The Building Sector Is a Major Source of Carbon Pollution
Buildings have also become a leading source of outdoor air pollution, which results in thousands of premature deaths.
We Can Slash Gas Emissions By Switching To Electric Alternatives
We can slash gas emissions by switching to electric alternatives for heating, cooking, and other home and building needs. Electricity is getting cleaner with the rapid expansion of renewables, while electric alternatives for heating and other purposes are becoming more efficient.
All-Electric Construction Is Increasingly Affordable
Electrification of space and water heating can be less expensive than gas, especially for new construction where the cost of adding and maintaining gas piping can be avoided altogether.

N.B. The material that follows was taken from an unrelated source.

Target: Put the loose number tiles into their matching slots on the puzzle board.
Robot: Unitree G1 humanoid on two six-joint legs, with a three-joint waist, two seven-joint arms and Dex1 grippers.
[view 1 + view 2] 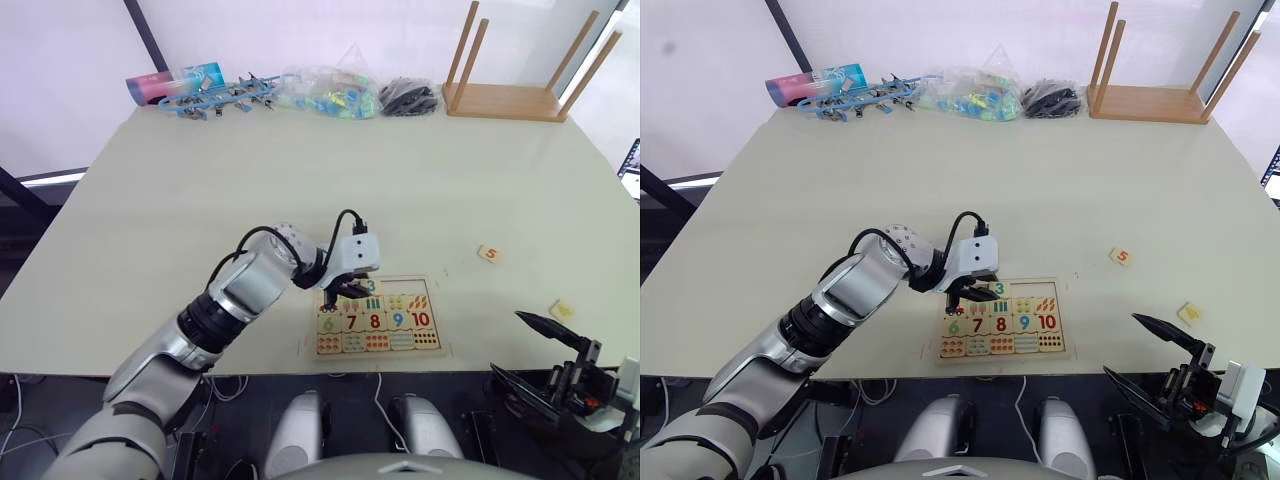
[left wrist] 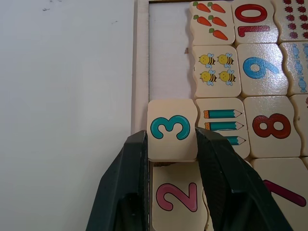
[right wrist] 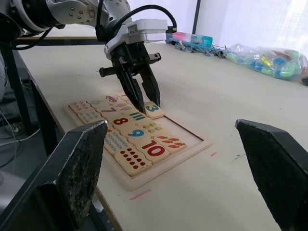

Leading Cities & States Have Begun The Transition to Gas-Free Buildings
Over the last two years, several dozen local governments – including leading cities like New York City, Denver, San Jose, and Seattle – have moved aggressively to phase out gas use in buildings, which along with cars are the predominant greenhouse gas contributors in many cities.
Electrification Is A Job Creator
Work to decarbonize buildings, especially to retrofit the existing building stock, would create a significant number of new jobs. According to a groundbreaking study released by Rewiring America, the United States can create 25 million jobs by substantially transitioning from fossil fuels in the power, transportation, building, and industrial sectors by 2035, using only existing technologies.
According to the UCLA Luskin Center for Innovation, building electrification would produce more jobs than currently exist in the gas industry – and proactive planning could protect workers affected by the transition. A recent report from the Sierra Club also finds that a national clean buildings program could create more than 517,000 good jobs per year.
“Renewable Gas” Is Not An Alternative To Electrification
As electrification has gained momentum, gas utilities are fighting back by suggesting that fossil gas can eventually be replaced with a sustainably produced alternative.
However, biomethane – or “renewable natural gas,” as the industry now calls it – is much more expensive than fossil gas, has considerable supply constraints, can exacerbate environmental justice concerns, and in many cases is neither environmentally friendly nor sustainable. Switching to hydrogen gas is also not a viable alternative because of its inefficiency and numerous other challenges and safety risks. Electrification of building space and water heating is necessary for achieving emissions reduction goals and is a no-regrets near-term solution, as made clear from two recent reports from the National Academies and researchers from Lawrence Berkeley National Laboratory and Evolved Energy Research.